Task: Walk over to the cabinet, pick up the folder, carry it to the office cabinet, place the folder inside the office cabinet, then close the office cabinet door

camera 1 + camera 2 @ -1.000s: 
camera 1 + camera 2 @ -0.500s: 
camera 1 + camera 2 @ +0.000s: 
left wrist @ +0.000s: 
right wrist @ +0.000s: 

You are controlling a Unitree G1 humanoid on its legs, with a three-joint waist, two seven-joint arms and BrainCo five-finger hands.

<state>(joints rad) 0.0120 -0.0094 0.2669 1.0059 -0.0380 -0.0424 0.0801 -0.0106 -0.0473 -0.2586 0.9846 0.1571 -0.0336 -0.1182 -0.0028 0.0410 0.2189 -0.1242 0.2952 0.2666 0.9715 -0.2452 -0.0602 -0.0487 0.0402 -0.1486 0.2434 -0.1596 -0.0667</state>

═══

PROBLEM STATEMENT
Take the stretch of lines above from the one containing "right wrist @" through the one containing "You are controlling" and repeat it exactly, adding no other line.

ANSWER TO THE EXERCISE
right wrist @ +0.000s: 

You are controlling a Unitree G1 humanoid on its legs, with a three-joint waist, two seven-joint arms and BrainCo five-finger hands.

The answer has been written out completely.